Un certo psicologismo vorrebbe prima “formare” la personalità matura e pronta per poi andare verso l’altro, ma questo è un concetto di salute psichica davvero rischioso perché basato su criteri autoreferenziali che limiterebbero il dono alla componente narcisistica di idealizzazione di sé. Diversamente, a ciascuno è dato di incamminarsi nel percorso della vita mantenendosi attivo ed in ascolto del viandante pur sperimentando la propria limitatezza e fragilità, e questo atteggiamento è la premessa necessaria del prendersi cura.
Siamo abituati, invece, ad un linguaggio esclusivo che vede il forestiero estraneo al sentire personale così come la guerra di altri popoli una questione che non riguarda il proprio quieto vivere. Il paradigma evangelico rivela, diversamente, che non esisterà prossimo fino a quando non si diventa prossimi di un altro che vive fuori dal proprio interesse di vita!
Il passaggio culturale abbisogna di uscire da una prospettiva conservativa che mantiene un infantilismo sociale dove la regola è il preservare se stessi e il difendersi dai nemici dattorno, per cui alla prima crisi annunciata dai media si corre a svaligiare i supermercati al fine di approvvigionare le dispense. Questo atteggiamento, anche nel caso di un’apertura filantropica, porta ad un’appropriazione dell’altro a cui si fa del bene come spesso accade nella moda radical chic che rivendica la foto con le famiglie a cui si è donata la spesa!

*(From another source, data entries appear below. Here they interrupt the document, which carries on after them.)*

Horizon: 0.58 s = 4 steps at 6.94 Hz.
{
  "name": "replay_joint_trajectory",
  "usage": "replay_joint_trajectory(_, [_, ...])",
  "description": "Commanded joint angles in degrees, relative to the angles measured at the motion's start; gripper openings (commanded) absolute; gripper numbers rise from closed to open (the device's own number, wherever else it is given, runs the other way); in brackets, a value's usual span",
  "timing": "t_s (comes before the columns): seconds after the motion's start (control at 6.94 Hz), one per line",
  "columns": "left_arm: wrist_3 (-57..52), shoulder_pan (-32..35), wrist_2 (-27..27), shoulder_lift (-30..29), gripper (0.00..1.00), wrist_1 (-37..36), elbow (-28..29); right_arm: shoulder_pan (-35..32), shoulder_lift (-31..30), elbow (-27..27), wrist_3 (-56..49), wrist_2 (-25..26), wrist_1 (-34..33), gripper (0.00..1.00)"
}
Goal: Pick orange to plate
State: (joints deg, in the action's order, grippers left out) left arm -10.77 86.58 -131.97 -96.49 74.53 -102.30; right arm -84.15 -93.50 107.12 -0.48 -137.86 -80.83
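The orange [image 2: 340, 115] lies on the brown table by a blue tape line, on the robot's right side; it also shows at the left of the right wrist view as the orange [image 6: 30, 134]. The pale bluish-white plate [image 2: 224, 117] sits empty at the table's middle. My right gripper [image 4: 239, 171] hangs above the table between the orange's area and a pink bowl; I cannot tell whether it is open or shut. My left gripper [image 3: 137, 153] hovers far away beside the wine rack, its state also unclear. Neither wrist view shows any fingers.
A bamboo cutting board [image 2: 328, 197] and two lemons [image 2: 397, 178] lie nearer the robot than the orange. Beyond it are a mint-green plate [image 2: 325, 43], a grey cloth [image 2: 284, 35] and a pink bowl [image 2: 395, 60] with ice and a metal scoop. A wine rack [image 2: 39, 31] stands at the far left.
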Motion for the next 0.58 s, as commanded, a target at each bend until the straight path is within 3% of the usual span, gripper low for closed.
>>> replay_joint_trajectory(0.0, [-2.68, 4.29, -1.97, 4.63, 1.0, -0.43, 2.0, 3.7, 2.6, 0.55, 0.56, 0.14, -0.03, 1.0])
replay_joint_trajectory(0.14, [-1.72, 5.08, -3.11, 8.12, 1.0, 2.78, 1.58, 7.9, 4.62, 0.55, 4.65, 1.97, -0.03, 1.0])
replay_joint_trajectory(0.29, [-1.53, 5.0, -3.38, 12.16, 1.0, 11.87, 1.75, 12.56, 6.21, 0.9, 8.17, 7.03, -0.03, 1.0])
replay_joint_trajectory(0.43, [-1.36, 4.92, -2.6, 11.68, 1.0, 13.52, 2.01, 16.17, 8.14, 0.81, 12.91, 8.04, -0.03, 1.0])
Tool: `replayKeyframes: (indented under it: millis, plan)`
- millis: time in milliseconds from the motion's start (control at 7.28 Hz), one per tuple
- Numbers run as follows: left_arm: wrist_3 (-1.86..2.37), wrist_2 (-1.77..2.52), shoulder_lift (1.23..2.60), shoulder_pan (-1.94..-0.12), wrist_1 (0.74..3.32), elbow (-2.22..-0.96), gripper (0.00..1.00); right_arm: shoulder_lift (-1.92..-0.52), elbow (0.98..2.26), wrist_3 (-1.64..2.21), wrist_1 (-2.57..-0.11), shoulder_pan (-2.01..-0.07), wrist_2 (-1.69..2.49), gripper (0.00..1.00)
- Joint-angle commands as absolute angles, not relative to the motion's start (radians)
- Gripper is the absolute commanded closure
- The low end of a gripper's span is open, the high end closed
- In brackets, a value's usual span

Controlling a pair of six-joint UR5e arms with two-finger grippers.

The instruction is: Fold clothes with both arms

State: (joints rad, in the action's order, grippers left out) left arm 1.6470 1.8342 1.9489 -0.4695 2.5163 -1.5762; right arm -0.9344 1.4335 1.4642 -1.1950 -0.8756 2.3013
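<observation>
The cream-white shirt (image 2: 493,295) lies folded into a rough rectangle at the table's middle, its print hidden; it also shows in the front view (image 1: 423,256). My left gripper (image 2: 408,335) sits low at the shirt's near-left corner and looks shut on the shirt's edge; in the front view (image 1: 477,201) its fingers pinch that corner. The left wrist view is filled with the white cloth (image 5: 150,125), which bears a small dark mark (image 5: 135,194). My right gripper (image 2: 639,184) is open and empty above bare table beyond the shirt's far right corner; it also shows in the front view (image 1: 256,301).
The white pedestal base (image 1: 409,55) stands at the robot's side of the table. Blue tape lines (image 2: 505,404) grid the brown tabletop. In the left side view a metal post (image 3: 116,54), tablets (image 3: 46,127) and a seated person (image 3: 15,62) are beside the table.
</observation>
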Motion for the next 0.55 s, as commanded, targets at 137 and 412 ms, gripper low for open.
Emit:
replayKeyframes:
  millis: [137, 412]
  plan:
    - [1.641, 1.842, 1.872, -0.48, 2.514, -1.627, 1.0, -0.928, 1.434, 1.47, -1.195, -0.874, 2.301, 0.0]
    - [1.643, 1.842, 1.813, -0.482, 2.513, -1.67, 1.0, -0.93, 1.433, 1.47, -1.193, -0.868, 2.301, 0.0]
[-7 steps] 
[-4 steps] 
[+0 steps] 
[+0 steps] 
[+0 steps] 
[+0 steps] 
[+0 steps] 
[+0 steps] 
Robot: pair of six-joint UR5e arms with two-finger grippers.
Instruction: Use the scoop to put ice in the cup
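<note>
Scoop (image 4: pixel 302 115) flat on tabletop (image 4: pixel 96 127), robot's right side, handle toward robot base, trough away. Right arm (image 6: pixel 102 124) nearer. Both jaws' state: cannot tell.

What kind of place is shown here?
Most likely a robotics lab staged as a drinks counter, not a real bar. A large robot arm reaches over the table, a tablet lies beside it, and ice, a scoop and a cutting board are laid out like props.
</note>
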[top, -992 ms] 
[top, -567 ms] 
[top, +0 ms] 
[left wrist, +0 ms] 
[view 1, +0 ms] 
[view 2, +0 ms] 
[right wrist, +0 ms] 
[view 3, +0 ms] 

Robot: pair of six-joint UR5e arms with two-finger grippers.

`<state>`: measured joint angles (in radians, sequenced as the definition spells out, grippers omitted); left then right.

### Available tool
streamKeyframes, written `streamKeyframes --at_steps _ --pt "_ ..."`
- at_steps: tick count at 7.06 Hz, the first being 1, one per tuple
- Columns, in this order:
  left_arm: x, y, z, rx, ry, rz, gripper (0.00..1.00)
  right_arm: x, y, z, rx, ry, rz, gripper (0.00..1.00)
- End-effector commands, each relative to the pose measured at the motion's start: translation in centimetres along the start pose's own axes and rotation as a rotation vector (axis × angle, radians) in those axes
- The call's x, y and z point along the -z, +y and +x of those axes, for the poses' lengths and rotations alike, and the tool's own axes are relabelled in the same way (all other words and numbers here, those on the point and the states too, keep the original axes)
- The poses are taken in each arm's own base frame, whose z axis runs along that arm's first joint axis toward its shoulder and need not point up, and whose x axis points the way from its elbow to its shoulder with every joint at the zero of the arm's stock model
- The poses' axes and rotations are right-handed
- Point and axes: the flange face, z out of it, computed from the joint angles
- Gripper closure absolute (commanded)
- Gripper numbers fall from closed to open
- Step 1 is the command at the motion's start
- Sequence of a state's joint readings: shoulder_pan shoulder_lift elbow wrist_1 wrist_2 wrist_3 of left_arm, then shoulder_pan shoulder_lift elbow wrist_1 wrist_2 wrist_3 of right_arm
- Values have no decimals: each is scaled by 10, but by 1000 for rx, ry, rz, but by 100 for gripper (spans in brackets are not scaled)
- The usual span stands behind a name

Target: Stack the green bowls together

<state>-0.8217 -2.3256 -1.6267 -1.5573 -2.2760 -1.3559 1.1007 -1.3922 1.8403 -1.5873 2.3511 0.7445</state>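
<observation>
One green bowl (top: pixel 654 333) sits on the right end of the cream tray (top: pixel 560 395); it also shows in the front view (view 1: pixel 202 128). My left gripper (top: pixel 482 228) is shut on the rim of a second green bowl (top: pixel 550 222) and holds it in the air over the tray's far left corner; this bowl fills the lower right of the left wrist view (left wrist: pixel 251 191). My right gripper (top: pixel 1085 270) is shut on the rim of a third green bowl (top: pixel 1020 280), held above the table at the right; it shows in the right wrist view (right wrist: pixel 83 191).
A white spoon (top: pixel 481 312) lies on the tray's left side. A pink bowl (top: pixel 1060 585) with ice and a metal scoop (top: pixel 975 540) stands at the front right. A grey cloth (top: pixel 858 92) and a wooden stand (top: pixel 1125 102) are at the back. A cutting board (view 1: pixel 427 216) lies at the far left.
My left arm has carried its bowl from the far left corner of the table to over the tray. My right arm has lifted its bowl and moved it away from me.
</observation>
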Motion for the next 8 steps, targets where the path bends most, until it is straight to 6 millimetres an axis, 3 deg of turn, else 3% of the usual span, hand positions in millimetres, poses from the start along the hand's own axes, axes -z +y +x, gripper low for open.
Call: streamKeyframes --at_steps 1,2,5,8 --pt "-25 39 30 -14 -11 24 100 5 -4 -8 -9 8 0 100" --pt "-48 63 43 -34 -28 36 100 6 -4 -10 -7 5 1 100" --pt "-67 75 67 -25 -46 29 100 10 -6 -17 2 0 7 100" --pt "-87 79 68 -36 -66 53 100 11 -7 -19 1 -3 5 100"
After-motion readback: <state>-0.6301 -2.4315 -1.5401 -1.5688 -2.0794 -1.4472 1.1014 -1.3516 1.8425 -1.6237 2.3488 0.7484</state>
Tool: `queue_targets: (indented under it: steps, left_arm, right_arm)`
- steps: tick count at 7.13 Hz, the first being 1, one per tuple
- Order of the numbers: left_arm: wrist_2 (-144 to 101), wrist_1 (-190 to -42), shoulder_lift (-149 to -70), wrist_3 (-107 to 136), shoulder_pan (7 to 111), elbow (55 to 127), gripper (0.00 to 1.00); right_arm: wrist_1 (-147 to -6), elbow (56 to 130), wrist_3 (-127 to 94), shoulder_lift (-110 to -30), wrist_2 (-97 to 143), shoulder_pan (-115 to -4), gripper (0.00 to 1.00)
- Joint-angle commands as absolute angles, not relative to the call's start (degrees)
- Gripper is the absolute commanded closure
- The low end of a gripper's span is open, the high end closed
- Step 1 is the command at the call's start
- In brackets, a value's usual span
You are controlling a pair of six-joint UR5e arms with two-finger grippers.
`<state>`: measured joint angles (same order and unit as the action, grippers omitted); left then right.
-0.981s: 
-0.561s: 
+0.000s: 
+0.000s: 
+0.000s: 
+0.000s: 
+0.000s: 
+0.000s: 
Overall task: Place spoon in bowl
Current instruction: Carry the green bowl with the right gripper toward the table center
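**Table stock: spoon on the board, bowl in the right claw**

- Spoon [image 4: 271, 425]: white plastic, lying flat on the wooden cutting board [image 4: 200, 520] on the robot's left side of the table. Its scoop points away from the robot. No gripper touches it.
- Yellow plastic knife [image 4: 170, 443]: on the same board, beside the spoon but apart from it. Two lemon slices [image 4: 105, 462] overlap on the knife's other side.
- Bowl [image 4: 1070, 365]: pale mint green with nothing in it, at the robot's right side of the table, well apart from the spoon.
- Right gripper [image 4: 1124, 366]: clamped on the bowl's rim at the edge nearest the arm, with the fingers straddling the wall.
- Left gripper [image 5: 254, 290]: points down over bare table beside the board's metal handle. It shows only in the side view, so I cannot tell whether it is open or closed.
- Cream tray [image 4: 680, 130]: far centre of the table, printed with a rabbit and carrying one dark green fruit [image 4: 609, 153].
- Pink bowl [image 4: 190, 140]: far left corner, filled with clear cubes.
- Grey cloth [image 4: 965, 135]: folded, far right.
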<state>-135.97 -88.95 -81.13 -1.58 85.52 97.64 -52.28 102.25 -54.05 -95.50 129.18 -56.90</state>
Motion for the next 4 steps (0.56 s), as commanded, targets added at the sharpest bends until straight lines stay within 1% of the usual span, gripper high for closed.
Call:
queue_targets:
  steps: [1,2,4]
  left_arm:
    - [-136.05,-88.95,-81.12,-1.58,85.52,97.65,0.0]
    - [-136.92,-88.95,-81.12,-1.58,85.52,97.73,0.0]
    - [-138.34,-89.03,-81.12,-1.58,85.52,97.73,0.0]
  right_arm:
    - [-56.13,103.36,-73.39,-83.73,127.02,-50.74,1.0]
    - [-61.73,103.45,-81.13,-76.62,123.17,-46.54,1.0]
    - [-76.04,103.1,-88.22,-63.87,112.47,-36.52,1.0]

Maturare uno sguardo volto a percepire le conseguenze dei propri consumi, uscire dalla ricerca di soddisfazione legata all’appagamento di falsi bisogni, riconoscere che è possibile curarsi solo se ci si prende cura della realtà che ci circonda è il grande cambiamento atteso. L’indicazione del Maestro “Questo è il mio comandamento: che vi amiate gli uni gli altri, come io ho amato voi” (Gv 15,12), esprime la misura differente e cioè il consumarsi per l’altro sino alla fine.
Il Vangelo di questa domenica (Mt 22, 34 – 40) evidenzia un’ulteriore risposta di Gesù: “Amerai il Signore tuo Dio con tutto il tuo cuore, con tutta la tua anima e con tutta la tua mente”. Non una teoria da applicare ma un’esperienza d’amore che, ora, viene coniugata con l’amore verso il prossimo indicando che la relazione – con Dio e il fratello – è identica e l’una non può essere separata dall’altra.
L’amore ricevuto diventa necessità di dono, tutto inizia con l’amare perché si tratta di una posizione esistenziale che integra tutta la personalità a prescindere dai limiti, dalle ferite o dagli insuccessi. Il cuore, infatti, indica l’individuo nella sua interezza e senza nascondimenti ed è questo il senso della circoncisione del cuore neotestamentaria che, a differenza dalla circoncisione della carne, vuole intendere la totale appartenenza al Signore. Lo stesso esprime la totalità dell’anima che rappresenta la vita, rappresentata dal sangue, con tutto quello che interessa.
Amare è l’asciarsi trasformare dall’amore, un unico respiro con Dio ed è questo il senso del comandamento da intendersi come un essere “mandati insieme”, è la Sua presenza a rendere vitale l’amore verso il fratello. Gesù, dunque, unisce i due comandamenti spiegando che sono interscambiabili, l’uno dice della veridicità dell’altro, ed è questo legame a permettere l’integrazione piena tra fede e servizio, preghiera e missione quotidiana, Eucarestia e fatica per condividere la via del bene.
È il respiro di Dio a trasformare chi lo abita e a renderci capaci della testimonianza del Cielo in ogni semplice atto quotidiano. L’amore è l’unica azione che potrà restituire bellezza al nostro mondo.